This is an old photo from one of those misty mornings I went out walking, seeking out the isolation.
I’m ok with being on my own, I crave time alone each day, and I need it to keep grounded. Yet on the flip side I also crave the company of others, and I’m sure a lot of people are feeling uneasy about living their lives without direct contact with people and the outside world.
As someone who has previously spent a stretch of 10 weeks on a hospital corridor of at its busiest point just 6 patients, I actually want to reassure you. We had no internet or phone access, so no contact with the outside world. In a quarantine situation we have all this amazing technology at our fingertips so we can chat and get creative and learn new skills and all sorts of things. No, it’s not the same as having that friend sat on your sofa nursing a cuppa and decompressing in unison but maybe we can each make a cuppa, sit on our own sofas and have a good ol’ video/virtual chinwag for a little while?
My strongest recommendation is: routine. We need it. Without it time merges + spirals and it feels like eternity. Routine also keeps our body clocks on track + helps us to keep healthy physically and mentally. It also helps the kids. It doesn’t have to look like a school timetable but a gentle sectioning of the day and the week will help you to get through it, I promise.
The unit was small. A box room each, a nursery, a room to eat. We had a tv room on our corridor with just the 5 channels, and you know what, people took it in turns to choose and it sparked conversation between us. Make it a social occasion with your family if you can. I’d recommend maybe making a list of things that will uplift you and things that will really hold your attention like a great drama, pieces that will add value to your time. The same goes for books and magazines - why not choose a mag with longer pieces in and take your time to dip in and out? If you need noise to make you feel less isolated, the radio is amazing. Or podcasts. But with radio you don’t even have to search for anything, or concentrate necessarily, the hubbub can just help you feel less alone.
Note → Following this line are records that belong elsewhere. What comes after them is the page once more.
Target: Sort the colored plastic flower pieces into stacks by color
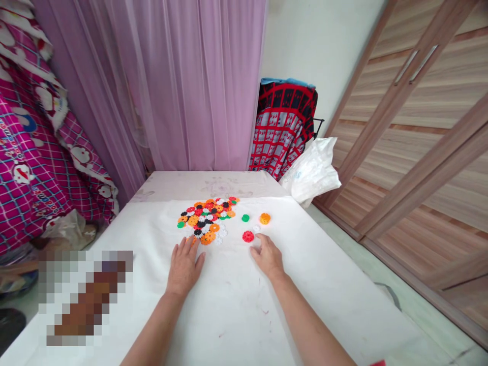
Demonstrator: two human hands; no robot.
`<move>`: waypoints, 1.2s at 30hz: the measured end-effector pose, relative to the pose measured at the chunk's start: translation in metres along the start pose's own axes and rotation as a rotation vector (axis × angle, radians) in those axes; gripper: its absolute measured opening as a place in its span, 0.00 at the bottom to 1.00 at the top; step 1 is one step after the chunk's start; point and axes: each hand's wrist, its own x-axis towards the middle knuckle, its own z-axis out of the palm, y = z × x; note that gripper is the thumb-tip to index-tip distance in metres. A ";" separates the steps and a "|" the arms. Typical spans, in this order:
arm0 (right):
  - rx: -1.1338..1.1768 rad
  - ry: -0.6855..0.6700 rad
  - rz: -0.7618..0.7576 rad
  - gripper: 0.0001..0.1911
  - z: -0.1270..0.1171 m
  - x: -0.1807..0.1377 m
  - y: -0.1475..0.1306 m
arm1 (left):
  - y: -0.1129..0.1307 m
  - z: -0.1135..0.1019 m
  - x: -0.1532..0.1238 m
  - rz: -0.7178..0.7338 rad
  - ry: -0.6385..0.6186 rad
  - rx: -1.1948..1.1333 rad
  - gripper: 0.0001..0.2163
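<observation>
A pile of small notched plastic discs (209,206) in orange, red, black, white and green lies spread on the white-covered table. My left hand (185,267) rests flat at the pile's near edge, fingers spread, with its fingertips at an orange disc. Right of the pile are small separate groups by colour: green discs (245,218), orange discs (265,218), white discs (256,229) and red discs (248,236). My right hand (268,255) is just beside the red group, thumb and index finger apart. Nothing shows between its fingers.
The white-covered table (229,315) has a flowered strip at its far end. A white plastic bag (314,170) sits at the far right corner. Behind hang a purple curtain (190,86) and a red checked cloth (280,127). A wooden wardrobe (419,137) stands right.
</observation>
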 end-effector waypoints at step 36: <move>0.081 -0.092 -0.177 0.23 0.018 0.014 -0.016 | 0.004 0.004 0.021 0.198 -0.184 0.029 0.24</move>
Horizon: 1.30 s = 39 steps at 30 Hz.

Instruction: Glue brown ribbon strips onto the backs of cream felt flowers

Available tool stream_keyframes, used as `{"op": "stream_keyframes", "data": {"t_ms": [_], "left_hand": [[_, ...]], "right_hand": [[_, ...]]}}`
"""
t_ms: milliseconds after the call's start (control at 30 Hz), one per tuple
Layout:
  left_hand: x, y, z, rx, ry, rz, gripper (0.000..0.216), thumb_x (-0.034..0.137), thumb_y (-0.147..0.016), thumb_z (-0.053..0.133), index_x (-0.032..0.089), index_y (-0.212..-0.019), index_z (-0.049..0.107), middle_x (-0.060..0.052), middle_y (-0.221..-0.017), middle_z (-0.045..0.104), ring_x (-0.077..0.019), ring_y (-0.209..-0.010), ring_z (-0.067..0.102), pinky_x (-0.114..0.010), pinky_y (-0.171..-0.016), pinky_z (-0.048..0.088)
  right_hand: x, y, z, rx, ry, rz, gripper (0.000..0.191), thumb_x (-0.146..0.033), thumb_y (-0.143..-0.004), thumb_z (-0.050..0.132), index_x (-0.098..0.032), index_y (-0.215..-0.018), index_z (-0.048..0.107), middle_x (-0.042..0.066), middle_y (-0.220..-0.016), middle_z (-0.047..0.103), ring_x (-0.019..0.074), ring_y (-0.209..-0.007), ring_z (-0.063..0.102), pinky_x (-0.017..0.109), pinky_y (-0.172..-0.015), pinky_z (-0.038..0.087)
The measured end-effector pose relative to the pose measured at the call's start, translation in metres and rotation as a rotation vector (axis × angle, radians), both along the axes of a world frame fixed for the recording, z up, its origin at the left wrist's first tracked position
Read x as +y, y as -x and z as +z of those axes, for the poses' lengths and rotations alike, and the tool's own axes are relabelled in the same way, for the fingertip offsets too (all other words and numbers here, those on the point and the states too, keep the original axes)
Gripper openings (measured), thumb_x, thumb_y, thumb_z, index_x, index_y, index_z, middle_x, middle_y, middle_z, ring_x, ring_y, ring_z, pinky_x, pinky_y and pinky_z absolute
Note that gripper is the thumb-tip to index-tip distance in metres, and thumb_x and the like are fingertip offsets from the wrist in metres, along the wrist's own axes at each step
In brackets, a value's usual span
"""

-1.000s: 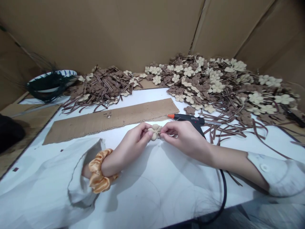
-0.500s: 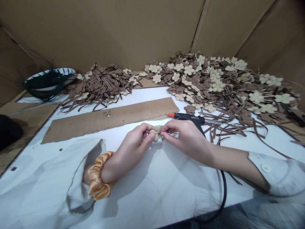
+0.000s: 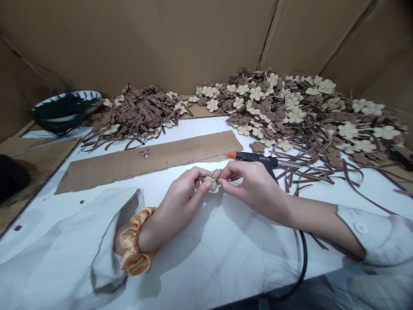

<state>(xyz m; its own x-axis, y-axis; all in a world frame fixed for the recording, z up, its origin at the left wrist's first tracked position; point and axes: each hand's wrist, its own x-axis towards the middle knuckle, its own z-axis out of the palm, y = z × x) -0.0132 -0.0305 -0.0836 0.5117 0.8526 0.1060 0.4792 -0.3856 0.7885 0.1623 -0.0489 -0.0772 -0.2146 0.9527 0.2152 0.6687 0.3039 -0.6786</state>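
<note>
Between my two hands, above the white work surface, is a small beige fabric flower (image 3: 213,180). My left hand (image 3: 183,196) pinches its left side between thumb and fingers. On the flower's right side, the fingertips of my right hand (image 3: 250,183) are closed together, with what looks like a thin dark strand showing beside them. What exactly those fingertips grip is too small to make out. Just behind my right hand lies a black glue gun (image 3: 254,158) with an orange tip, pointing left.
A cardboard strip (image 3: 148,161) lies behind my hands. Brown and beige fabric flowers are heaped at the right (image 3: 290,112) and the left (image 3: 138,112), with loose brown ribbons (image 3: 309,174) among them. A bowl (image 3: 64,110) holds dark strands. A black cord (image 3: 303,258) hangs over the front edge.
The flower has tilted slightly between my fingers. Both hands keep nearly the same place and grip.
</note>
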Motion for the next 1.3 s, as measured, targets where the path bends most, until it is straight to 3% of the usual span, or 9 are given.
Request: {"op": "stream_keyframes", "data": {"t_ms": [300, 533, 833, 1133, 1300], "left_hand": [[-0.002, -0.001, 0.003, -0.045, 0.028, 0.015, 0.015, 0.027, -0.088, 0.044, 0.018, -0.088, 0.056, -0.001, -0.084, 0.061, -0.0143, -0.073, 0.053, -0.024, -0.066, 0.039], [-0.002, -0.003, 0.002, -0.046, 0.159, 0.046, 0.021, 0.035, -0.085, 0.048, 0.017, -0.092, 0.056, -0.002, -0.085, 0.060, -0.0159, -0.076, 0.053, -0.026, -0.065, 0.040], [0.000, -0.007, 0.003, -0.072, 0.184, 0.114, 0.015, 0.032, -0.079, 0.055, 0.017, -0.077, 0.056, 0.001, -0.069, 0.055, -0.0135, -0.064, 0.048, -0.025, -0.060, 0.038], [-0.001, -0.009, 0.006, -0.152, 0.327, 0.152, 0.011, 0.027, -0.075, 0.056, 0.015, -0.075, 0.058, 0.002, -0.064, 0.055, -0.0113, -0.057, 0.046, -0.023, -0.053, 0.036], [-0.001, -0.010, 0.007, -0.206, 0.435, 0.158, 0.010, 0.025, -0.072, 0.056, 0.015, -0.073, 0.057, 0.003, -0.060, 0.053, -0.0102, -0.053, 0.045, -0.022, -0.048, 0.034]], "right_hand": [[-0.001, -0.001, 0.001, -0.001, -0.001, -0.052, 0.018, -0.017, -0.075, 0.058, -0.019, -0.062, 0.045, -0.001, -0.065, 0.060, 0.0102, -0.059, 0.053, 0.022, -0.057, 0.037], [-0.001, 0.001, 0.001, -0.005, -0.025, -0.042, 0.018, -0.014, -0.075, 0.057, -0.019, -0.063, 0.045, -0.003, -0.061, 0.056, 0.0091, -0.055, 0.050, 0.021, -0.054, 0.035], [-0.005, 0.002, 0.001, -0.021, -0.068, -0.008, 0.015, -0.015, -0.075, 0.057, -0.019, -0.064, 0.047, -0.002, -0.062, 0.056, 0.0099, -0.058, 0.051, 0.022, -0.056, 0.037], [-0.003, -0.002, 0.009, 0.111, 0.149, 0.003, 0.007, -0.021, -0.075, 0.058, -0.018, -0.070, 0.055, 0.001, -0.067, 0.064, 0.0128, -0.062, 0.059, 0.024, -0.058, 0.044], [-0.002, -0.004, 0.011, 0.151, 0.191, 0.004, 0.009, -0.025, -0.076, 0.059, -0.018, -0.070, 0.056, 0.003, -0.071, 0.066, 0.0144, -0.065, 0.061, 0.026, -0.061, 0.047]]}}
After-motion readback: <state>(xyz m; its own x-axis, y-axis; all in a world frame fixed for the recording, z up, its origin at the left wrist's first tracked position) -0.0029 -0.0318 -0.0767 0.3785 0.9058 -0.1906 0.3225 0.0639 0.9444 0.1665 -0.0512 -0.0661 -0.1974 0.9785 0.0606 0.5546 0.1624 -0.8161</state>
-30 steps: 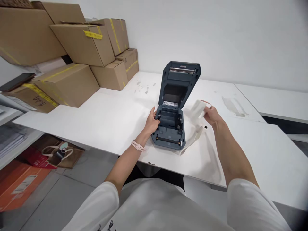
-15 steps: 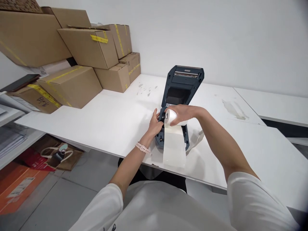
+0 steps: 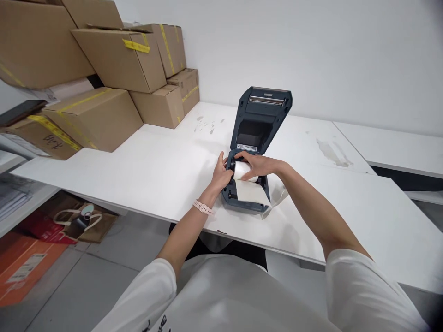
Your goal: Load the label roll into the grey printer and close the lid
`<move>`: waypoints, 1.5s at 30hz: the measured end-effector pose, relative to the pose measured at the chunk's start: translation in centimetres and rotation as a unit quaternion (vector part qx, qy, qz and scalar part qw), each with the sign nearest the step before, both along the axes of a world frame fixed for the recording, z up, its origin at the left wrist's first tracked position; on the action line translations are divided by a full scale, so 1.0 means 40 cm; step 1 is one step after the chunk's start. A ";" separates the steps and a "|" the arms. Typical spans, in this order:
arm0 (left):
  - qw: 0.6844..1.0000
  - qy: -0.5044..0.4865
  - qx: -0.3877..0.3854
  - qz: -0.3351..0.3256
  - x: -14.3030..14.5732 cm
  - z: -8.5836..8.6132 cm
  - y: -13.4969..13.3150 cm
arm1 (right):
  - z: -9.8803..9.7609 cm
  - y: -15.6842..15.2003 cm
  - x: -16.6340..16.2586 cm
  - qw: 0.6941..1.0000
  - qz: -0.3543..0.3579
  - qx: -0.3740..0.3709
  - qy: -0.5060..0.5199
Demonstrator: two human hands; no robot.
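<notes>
A dark blue label printer [image 3: 242, 205] stands on the white table with its lid [image 3: 266, 110] raised. My right hand [image 3: 258, 165] grips a white label roll [image 3: 244, 171] from above, fingers over its far side and thumb on the near side. The roll sits down inside the printer's bay. From it a strip of label paper [image 3: 251, 191] runs toward me over the printer's front edge. My left hand [image 3: 221, 175] holds the printer's left side, its thumb by the black roll holder [image 3: 233, 164]; some of its fingers are hidden.
Cardboard boxes [image 3: 117, 60] with yellow tape are stacked at the table's left end. The table [image 3: 166, 175] has its near edge by my body. Below left are a shelf, a paper bag [image 3: 104, 226] and an orange box [image 3: 31, 267]. A white wall rises behind.
My right hand has lowered the label roll from above the printer into its bay. The paper strip now lies shorter, bent across the front. My left hand stays at the printer's left side.
</notes>
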State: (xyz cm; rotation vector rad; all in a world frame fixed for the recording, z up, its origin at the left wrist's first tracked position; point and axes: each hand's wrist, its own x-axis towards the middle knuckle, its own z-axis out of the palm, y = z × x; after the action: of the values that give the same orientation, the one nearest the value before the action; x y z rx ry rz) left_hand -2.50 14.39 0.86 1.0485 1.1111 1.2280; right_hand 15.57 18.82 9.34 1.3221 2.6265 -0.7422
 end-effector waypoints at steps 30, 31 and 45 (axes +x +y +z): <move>0.998 -0.045 0.008 -0.051 -0.009 0.038 -0.047 | -0.077 -0.321 0.034 0.960 0.056 0.200 0.188; 0.998 -0.042 0.009 -0.051 -0.009 0.034 -0.045 | -0.080 -0.322 0.036 0.960 0.057 0.201 0.185; 0.998 0.011 -0.052 -0.023 -0.016 0.027 -0.095 | -0.122 -0.334 0.073 0.960 0.012 0.260 0.106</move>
State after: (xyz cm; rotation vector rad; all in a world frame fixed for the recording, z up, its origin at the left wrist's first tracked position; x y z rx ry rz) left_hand -3.16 10.59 1.95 1.0051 1.1482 1.1126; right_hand 18.48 5.47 4.45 1.3768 3.1493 -0.1939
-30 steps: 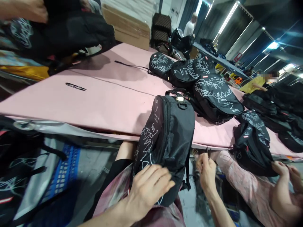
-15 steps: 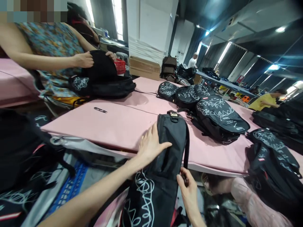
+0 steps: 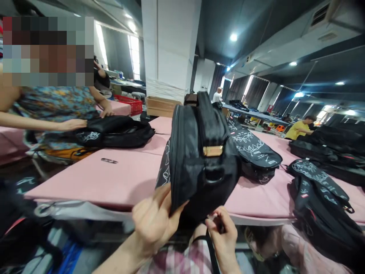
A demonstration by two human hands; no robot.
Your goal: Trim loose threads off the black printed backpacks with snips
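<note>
Dim hall, ceiling lights, warped edges

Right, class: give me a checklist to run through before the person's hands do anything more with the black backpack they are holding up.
1. Left hand grips the black backpack by its lower edge: ok.
2. Right hand has a hold beneath the backpack: cannot tell, as the fingers are bunched at a strap.
3. Backpack lifted off the pink table: ok.
4. Thread snips lie apart from both hands: ok.
5. Printed backpack behind lies apart from the held one: cannot tell, they overlap in view.
</note>
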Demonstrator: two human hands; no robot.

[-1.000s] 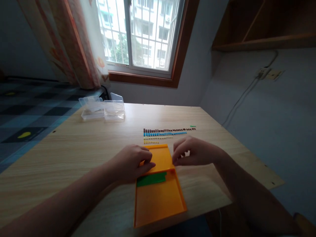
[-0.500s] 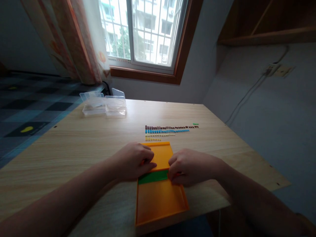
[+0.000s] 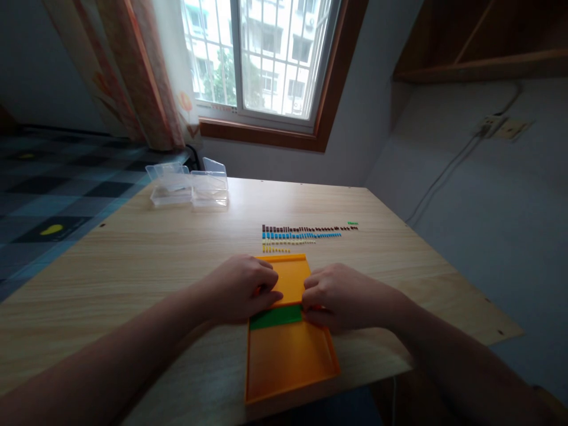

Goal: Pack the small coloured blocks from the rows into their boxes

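Note:
An orange tray (image 3: 290, 355) lies on the wooden table (image 3: 133, 260) near its front edge. A green plate (image 3: 275, 316) lies flat across the tray's middle. My left hand (image 3: 237, 290) rests on the tray's left side, fingers curled onto the plate's far left corner. My right hand (image 3: 344, 296) sits at the tray's right rim, fingers pinched on the green plate's right end. Beyond the tray lie rows of small bricks (image 3: 302, 232): dark brown, blue, pale and yellow, with a few green ones (image 3: 352, 223) at the right end.
Two clear plastic boxes (image 3: 190, 188) stand at the table's far left. A window and curtain are behind the table. The wall with a cable and socket runs along the right. The table's right front corner is cut off at an angle.
My right hand came down from above the tray's right rim and closed on the green plate's right end. The plate now lies straighter across the tray. My left hand stayed put.

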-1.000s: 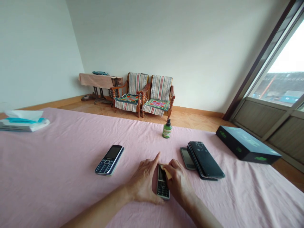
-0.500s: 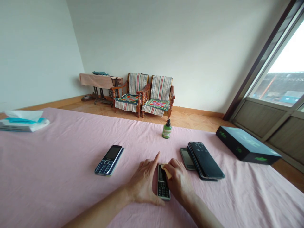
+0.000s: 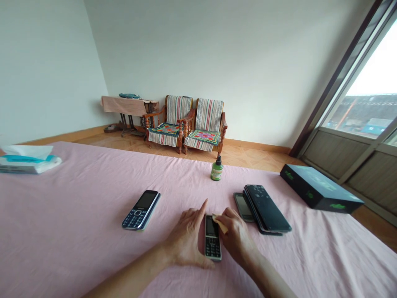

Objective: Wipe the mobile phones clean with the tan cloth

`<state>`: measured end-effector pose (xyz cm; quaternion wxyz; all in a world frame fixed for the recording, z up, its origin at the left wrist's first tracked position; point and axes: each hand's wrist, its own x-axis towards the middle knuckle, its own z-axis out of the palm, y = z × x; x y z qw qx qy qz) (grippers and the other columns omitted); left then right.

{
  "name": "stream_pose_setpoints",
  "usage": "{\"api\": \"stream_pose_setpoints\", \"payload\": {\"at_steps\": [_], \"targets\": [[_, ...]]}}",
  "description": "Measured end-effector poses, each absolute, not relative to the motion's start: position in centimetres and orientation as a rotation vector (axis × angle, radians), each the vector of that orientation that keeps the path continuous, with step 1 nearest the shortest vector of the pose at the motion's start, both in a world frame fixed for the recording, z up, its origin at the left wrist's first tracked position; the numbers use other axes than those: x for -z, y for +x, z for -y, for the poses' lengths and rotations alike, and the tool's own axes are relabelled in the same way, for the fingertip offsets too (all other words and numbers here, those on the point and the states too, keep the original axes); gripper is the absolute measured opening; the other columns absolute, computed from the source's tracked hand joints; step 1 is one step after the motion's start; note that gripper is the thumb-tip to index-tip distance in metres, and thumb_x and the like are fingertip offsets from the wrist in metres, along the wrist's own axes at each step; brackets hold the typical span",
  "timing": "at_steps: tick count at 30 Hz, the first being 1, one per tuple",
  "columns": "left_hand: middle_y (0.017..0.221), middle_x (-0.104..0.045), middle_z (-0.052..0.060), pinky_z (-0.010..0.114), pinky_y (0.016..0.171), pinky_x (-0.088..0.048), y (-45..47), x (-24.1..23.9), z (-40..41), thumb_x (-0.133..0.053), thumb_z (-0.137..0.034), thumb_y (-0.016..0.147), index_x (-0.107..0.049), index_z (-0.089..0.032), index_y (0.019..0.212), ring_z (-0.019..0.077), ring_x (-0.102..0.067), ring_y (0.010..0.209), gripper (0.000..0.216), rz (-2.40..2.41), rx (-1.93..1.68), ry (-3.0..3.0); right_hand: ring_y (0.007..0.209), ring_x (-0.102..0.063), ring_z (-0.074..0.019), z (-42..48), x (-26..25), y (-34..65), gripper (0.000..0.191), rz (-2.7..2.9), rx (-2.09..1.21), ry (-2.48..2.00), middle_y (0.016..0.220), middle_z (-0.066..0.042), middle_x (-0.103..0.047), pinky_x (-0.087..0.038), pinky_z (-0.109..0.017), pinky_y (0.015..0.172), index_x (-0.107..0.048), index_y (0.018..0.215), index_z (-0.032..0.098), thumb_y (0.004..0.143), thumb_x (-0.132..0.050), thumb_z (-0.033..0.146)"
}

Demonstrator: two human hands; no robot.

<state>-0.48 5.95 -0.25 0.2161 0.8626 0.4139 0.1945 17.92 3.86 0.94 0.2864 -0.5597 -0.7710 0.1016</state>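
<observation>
A keypad mobile phone lies face up on the pink cloth, between my two hands. Alongside its left edge is my left hand, thumb stretched along the bottom end and forefinger pointing up past the top corner; the fingers are spread, not wrapped round it. My right hand pinches a small folded yellowish cloth at the right side of the phone's screen. A second keypad phone sits to the left, apparently on top of another. On the right, a dark smartphone rests on others, beside a grey phone.
A green spray bottle stands near the far edge of the pink tablecloth. A black box is at the far right, a tissue pack at the far left. Two wooden armchairs stand beyond, against the wall.
My right hand and the cloth have shifted slightly right, uncovering more of the phone's screen. My left hand stays beside the phone. The whole view has shifted a little.
</observation>
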Motion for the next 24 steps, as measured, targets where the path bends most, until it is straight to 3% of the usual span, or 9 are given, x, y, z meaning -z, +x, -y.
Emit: {"api": "stream_pose_setpoints", "payload": {"at_steps": [4,10,15,24], "targets": [[0.127,-0.048,0.015,0.057,0.101,-0.029,-0.5,0.2,-6.0,-0.082,-0.058,0.042,0.002,-0.023,0.148,0.038,-0.045,0.113,0.139,-1.143,-0.514,2.396,0.061,-0.055,-0.0105,-3.3,-1.5,19.2,0.03,2.143,-0.494,-1.438,0.068,0.0,-0.055,-0.035,-0.021,0.057,-0.064,0.059,0.018,0.075,-0.05,-0.003],[0.139,-0.041,0.018,0.058,0.107,-0.022,-0.8,-0.3,-6.2,-0.077,-0.066,0.044,-0.025,-0.018,0.144,0.0412,-0.036,0.125,0.122,-1.1,-0.421,2.388,0.066,-0.057,-0.0138,-4.0,-0.6,19.4,0.021,1.924,-0.37,-1.419,0.074,-0.002,-0.057,-0.041,-0.023,0.062,-0.068,0.072,0.017,0.081,-0.052,0.007],[0.141,-0.037,0.017,0.057,0.109,-0.021,-1.1,-0.7,-6.5,-0.076,-0.067,0.045,-0.03,-0.019,0.141,0.0408,-0.032,0.129,0.118,-1.089,-0.363,2.374,0.07,-0.055,-0.0149,-4.7,0.2,18.5,0.024,1.986,-0.354,-1.343,0.077,-0.004,-0.056,-0.041,-0.024,0.065,-0.068,0.083,0.017,0.086,-0.047,0.007],[0.125,-0.047,0.013,0.054,0.103,-0.031,-1.0,-0.5,-6.7,-0.081,-0.062,0.039,-0.042,-0.021,0.128,0.0365,-0.041,0.117,0.105,-1.081,-0.457,2.369,0.065,-0.055,-0.0099,-3.9,-1.1,19.5,0.025,2.111,-0.597,-1.289,0.072,0.001,-0.055,-0.037,-0.02,0.061,-0.062,0.066,0.016,0.078,-0.05,-0.002]]}}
We didn’t have the liberty of going out to do a food shop so I will be doing mine mindfully, slowly, and calmly, appreciating the sights, sounds and smells as I go. Talking of shopping, just be mindful of your spending habits. As I’m sure any new mum would tell you, when you feel cooped up in the house it can be all too easy to whip out a card and buy something impulsively, hoping that it’s going to solve all your problems. Be mindful, take the time to research and consider and really really ask yourself why you are buying this! Be wary of the dopamine hit! (She says, having learnt the hard way...)
Keep your space clean and organised. Obviously partly for the whole decontamination thing, but mainly for the sake of your mental wellbeing. When things have a place it feels much more manageable and relaxing. And it can help with maintaining routine too! But also, it doesn’t have to be immaculate, you’re living in it, remember?
Fresh air. So good for the soul. Even 5 minutes. If you’re not able to access a garden or balcony, crank open the window and breathe in the good stuff. And consider a houseplant for healthier air inside, or a bunch of flowers just to be cheery :)
Motivation: I find it helpful sometimes to just write down or tick off the things that I’ve done, because a) I generally forget by the end of the day and days can begin to merge, and b) it gives me a sense of achievement however minute! This could be; cleaned the kitchen, sent that email, made a phone call, did colouring with the kids. And for the kids (or yourself!) it can be great to have a list of ideas to have to hand - we have a ”boredom buster” list over the school holidays of toys and activities that Oscar can pick up, or we can turn to for ideas when our brains are fried. And I don’t see why it has to be just for kids, or for boredom, it could also be an ideas list for self-care and soothing.
In periods that are more difficult, I often look up through our velux window to the stars. It helps me to feel connected, and I like to see how they move across the sky through the weeks and months. It’s good for concentration and distraction, especially if you are up in the night.
I know a lot of people are talking about taking on new projects, which can be a great idea and way to fill some of the time, but don’t beat yourself up if you don’t have one planned or if you don’t get round to it. There’s a new normal to get used to and we don’t have to keep up with the Jones’s!
Lastly, but by no means least, there are chronically ill and disabled humans amongst us who experience periods of isolation frequently or periodically, often unpredictably. Please appreciate the unseen things that they experience regularly if not daily. And if you get stuck, I’m sure the community will be happy to give you some tips :)
My hopes for this period of difficulty are that some good emerges. A sense of community that we have been so lacking in most areas. A realisation that flexible working and working from home can actually work, and progress towards proper shared parental leave. With the flexible working and working from home, we may actually get better access to work for so many chronically ill and disabled members of our society - we have a lot to contribute if you’ll give us and our bodies the opportunity.